Defining Problem - Dictatorship
The Middle East is fucked up precisely because the US is running the same colonial policy in the area that its predecessors, the British, ran too. The cornerstone of that policy was the idea that resource control, specifically oil, was a zero sum game, and one had to own the regimes to own the oil.
You continue to come back with this nonsense that the US isn't the only one funding them. TQM chimed in rubbish about the Soviets. The Soviets never had the regional control the US did, because, surprise, surprise, it is very hard to convert deeply religious people to hard-core Communists. Besides, as TQM and you never replied, the Russians have been a non-factor for close to a decade, and US support for dictators has not moved one iota.
Without US support, which is personal to the dictator, comprehensive to his armed forces, secret police, and instruments of repression, the support of other countries (France, Germany, Britain, whatever) is meaningless.
The US is absolutely responsible, to a great degree, to the largest real problem in the Middle East, the repression of ordinary citizens by brutal governments, done in the name of resource control.
Terrorism and Dictatorship
The central problem the West has identified, terrorism, as coming from the Middle East, is laughably easy to solve. Except we don't want to acknowledge the reality of solving it. The kind of violence we face is being launched by private armies. When the public sector fails to do something for decades, it isn't surprising that the private sector steps in ,and the public sector does nothing about it.

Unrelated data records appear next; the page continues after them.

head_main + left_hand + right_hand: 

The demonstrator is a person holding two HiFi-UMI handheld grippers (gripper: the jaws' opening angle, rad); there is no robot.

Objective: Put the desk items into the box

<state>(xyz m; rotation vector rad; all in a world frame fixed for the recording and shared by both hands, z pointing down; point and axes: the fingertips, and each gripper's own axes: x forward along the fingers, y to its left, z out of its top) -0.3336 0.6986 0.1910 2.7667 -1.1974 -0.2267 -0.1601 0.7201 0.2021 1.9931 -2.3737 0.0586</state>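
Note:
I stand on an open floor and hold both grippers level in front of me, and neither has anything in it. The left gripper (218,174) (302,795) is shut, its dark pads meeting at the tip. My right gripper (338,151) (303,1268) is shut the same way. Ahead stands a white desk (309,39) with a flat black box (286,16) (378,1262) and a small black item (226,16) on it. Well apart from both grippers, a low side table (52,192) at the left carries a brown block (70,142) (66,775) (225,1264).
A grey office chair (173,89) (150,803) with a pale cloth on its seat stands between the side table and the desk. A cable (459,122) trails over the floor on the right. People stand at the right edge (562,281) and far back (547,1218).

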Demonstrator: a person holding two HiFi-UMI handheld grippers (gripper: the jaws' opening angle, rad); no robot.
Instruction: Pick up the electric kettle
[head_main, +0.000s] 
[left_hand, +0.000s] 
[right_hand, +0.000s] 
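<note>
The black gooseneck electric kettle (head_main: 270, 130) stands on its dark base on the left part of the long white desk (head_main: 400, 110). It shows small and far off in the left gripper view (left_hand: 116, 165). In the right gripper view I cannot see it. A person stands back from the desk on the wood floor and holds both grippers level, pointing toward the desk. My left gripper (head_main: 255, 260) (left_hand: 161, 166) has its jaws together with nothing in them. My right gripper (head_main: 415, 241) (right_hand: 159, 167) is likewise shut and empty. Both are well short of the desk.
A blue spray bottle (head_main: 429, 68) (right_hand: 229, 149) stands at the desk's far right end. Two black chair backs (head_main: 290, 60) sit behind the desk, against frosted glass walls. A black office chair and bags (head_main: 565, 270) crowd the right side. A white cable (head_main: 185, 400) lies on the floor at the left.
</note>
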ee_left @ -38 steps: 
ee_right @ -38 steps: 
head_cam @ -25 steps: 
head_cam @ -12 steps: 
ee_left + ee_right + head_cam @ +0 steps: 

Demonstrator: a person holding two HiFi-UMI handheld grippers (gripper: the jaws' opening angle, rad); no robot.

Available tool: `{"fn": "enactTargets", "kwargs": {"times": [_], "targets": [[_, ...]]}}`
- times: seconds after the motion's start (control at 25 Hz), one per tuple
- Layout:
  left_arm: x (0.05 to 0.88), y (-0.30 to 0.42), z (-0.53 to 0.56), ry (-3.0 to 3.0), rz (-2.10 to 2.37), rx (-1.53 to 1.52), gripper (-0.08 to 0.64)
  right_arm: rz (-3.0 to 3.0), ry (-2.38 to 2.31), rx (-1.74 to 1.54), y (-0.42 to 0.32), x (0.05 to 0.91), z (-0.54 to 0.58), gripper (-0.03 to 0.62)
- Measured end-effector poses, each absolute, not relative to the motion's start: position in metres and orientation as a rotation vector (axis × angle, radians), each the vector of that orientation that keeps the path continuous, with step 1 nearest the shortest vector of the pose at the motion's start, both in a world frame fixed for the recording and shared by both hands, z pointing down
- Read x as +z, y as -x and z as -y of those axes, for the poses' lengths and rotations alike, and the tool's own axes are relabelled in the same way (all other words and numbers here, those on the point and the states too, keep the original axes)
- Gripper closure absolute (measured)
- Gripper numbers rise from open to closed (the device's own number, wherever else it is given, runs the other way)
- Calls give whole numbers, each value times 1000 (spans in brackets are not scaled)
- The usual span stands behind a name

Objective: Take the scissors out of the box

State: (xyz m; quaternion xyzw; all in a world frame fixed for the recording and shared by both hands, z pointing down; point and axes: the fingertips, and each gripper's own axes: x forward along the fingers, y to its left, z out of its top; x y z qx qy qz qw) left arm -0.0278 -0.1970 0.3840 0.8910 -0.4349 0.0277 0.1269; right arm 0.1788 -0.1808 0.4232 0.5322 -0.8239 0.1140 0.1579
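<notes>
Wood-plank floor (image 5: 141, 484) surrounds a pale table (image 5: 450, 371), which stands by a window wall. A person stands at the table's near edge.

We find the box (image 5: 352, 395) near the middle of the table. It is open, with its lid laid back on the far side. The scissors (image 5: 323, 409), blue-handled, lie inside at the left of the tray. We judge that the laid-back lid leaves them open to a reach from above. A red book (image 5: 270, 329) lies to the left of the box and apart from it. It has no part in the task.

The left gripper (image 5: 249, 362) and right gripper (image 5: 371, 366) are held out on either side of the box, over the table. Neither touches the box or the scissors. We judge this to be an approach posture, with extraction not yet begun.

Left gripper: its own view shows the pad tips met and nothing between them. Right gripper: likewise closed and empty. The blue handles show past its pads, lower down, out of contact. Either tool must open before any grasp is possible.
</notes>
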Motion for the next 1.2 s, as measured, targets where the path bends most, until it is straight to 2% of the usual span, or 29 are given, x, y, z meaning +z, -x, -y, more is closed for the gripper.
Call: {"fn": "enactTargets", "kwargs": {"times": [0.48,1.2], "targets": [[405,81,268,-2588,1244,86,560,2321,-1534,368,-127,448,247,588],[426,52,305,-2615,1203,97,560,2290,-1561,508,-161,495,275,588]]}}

The public sector, the government, in Middle Eastern countries, has no legitimacy, popular support, etc. So when private warlords (Bin Laden, etc.) create their own armies ,there is no popular support to do anything about them - why bother, when they act as a counter-weight to brutal regimes that people are fed up with the US funding - why not fuck them as they fuck us, goes village idiot thinking over there.
If you want to solve terrorism, you allow legitimate governments to do what legitimate governments do - arrest, kill, finish off criminals, with massive public support needed in any country to catch a band of criminals. If there are criminals in government, why does anyone feel motivated to address the criminals in the streets?
The US has done nothing to signal that it will not militarily overthrow a democratic government if it doesn't like the results of that democracy. Hey, even a dictatorship like China found out you can't live in a dreamworld for too long when you have to feed people - you grow up and start to trade with neighbours to survive. You can't drink oil - it has to be sold somewhere, to someone, and the biggest buyers are here. Any legitimate government would see that, and even your favourite whipping boy here, Iran, dutifully sells its oil to Europeans who make its market.
The solution is pretty simple - stop backing thug regimes, stop overthrowing those who replace them with popular support, get rid of this xenophobic reaction to Islam, and just have the patience to recognize that even if we don't like a regime, it will eventually have to do business with us because there is no place else to go.
And then, you'll be able to wipe out private armies and many other problems as a condition of joining the real world.
http://www.xxx.org.uk/pdf/essay_youngs_arab_democracy.pdf
I think we agree on the issue just not where the blame lies. There were dictators violation human rights in the Arab world before we were a player there and they're doing the same thing now - I think you can solve for the constant.